Using the API: https://github.com/apache/hbase-connectors/tree/master/spark

But getting the below error message,

Caused by: java.net.SocketTimeoutException: callTimeout=60000, callDuration=69024: Call to hostname/ip:60020 failed on local exception: java.io.IOException: Connection closed row 'data_inv,,' on table 'hbase:meta' at region=hbase:meta,,1.1588230740, hostname=hostname,60020,1557761206926, seqNum=-1
    at org.apache.hadoop.hbase.client.RpcRetryingCallerImpl.callWithRetries(RpcRetryingCallerImpl.java:158)
    at org.apache.hadoop.hbase.client.ResultBoundedCompletionService$QueueingFuture.run(ResultBoundedCompletionService.java:80)
    at java.util.concurrent.ThreadPoolExecutor.runWorker(ThreadPoolExecutor.java:1149)
    at java.util.concurrent.ThreadPoolExecutor$Worker.run(ThreadPoolExecutor.java:624)
    at java.lang.Thread.run(Thread.java:748)
Caused by: java.io.IOException: Call to hostname/ip:60020 failed on local exception: java.io.IOException: Connection closed
    at org.apache.hadoop.hbase.ipc.IPCUtil.wrapException(IPCUtil.java:180)
    at org.apache.hadoop.hbase.ipc.AbstractRpcClient.onCallFinished(AbstractRpcClient.java:390)
    at org.apache.hadoop.hbase.ipc.AbstractRpcClient.access$100(AbstractRpcClient.java:95)
    at org.apache.hadoop.hbase.ipc.AbstractRpcClient$3.run(AbstractRpcClient.java:410)
    at org.apache.hadoop.hbase.ipc.AbstractRpcClient$3.run(AbstractRpcClient.java:406)
    at org.apache.hadoop.hbase.ipc.Call.callComplete(Call.java:103)
    at org.apache.hadoop.hbase.ipc.Call.setException(Call.java:118)
    at org.apache.hadoop.hbase.ipc.NettyRpcDuplexHandler.cleanupCalls(NettyRpcDuplexHandler.java:202)
    at org.apache.hadoop.hbase.ipc.NettyRpcDuplexHandler.channelInactive(NettyRpcDuplexHandler.java:210)
    at org.apache.hbase.thirdparty.io.netty.channel.AbstractChannelHandlerContext.invokeChannelInactive(AbstractChannelHandlerContext.java:245)
    at org.apache.hbase.thirdparty.io.netty.channel.AbstractChannelHandlerContext.invokeChannelInactive(AbstractChannelHandlerContext.java:231)
    at org.apache.hbase.thirdparty.io.netty.channel.AbstractChannelHandlerContext.fireChannelInactive(AbstractChannelHandlerContext.java:224)
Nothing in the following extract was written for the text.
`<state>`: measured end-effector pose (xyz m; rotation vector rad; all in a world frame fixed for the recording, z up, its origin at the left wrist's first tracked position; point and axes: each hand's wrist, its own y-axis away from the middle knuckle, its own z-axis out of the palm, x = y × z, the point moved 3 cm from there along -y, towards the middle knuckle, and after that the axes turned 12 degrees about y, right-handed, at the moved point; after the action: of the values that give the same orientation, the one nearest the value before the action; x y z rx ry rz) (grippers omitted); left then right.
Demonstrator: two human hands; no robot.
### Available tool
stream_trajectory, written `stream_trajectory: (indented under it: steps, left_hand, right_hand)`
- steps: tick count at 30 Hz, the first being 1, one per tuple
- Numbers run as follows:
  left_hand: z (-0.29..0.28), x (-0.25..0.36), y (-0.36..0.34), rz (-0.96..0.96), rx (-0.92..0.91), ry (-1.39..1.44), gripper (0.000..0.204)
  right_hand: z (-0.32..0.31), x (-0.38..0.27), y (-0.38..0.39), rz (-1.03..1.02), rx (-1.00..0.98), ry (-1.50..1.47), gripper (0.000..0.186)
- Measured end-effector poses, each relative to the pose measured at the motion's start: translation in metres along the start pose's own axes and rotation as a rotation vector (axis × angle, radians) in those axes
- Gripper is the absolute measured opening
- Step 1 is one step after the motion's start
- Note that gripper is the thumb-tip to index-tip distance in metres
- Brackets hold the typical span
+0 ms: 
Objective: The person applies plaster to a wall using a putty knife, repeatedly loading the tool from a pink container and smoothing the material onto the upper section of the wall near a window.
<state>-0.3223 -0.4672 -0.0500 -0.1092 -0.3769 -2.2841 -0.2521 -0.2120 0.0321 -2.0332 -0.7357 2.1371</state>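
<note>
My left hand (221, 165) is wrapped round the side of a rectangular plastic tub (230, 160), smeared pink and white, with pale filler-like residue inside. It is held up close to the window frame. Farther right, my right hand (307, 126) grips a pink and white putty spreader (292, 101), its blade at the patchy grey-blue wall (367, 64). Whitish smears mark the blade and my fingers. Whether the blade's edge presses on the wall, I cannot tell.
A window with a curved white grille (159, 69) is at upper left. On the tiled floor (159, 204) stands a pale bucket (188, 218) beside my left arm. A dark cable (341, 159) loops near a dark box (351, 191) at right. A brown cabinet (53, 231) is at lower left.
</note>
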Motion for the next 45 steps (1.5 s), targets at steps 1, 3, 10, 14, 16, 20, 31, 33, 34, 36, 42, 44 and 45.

Could someone help what this error exactly ?

1

1 Answers

0
votes

Looks like your defaultFS is not correct, can you try?:

spark.sparkContext.hadoopConfiguration.set("fs.defaultFS", "hdfs://IP:PORT")
val hbaseContext = new HBaseContext(spark.sparkContext, spark.sparkContext.hadoopConfiguration)